§ **Brief**
Your response must consist of the listing below, repeated exactly.

§ **Dataset section**
↓

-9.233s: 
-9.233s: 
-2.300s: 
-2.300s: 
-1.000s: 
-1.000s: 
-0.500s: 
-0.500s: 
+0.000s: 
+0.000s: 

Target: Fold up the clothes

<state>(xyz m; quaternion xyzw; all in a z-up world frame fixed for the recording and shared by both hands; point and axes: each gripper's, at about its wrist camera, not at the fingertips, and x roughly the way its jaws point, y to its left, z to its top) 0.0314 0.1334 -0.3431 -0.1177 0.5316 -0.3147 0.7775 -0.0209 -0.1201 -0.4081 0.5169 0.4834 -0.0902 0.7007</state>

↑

§ **Expected answer**
-9.233s: 
-9.233s: 
-2.300s: 
-2.300s: 
-1.000s: 
-1.000s: 
-0.500s: 
-0.500s: 
+0.000s: 
+0.000s: 

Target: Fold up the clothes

<state>(xyz m; quaternion xyzw; all in a z-up world frame fixed for the recording and shared by both hands; point and axes: each gripper's, at about its wrist camera, not at the fingertips, and x roughly the way its jaws point, y to its left, z to its top) 0.0314 0.1334 -0.3431 -0.1177 0.5316 -0.3147 0.7775 -0.0209 -0.1201 -0.4081 0.5169 0.4834 -0.0902 0.7007</state>

No additional answer is needed.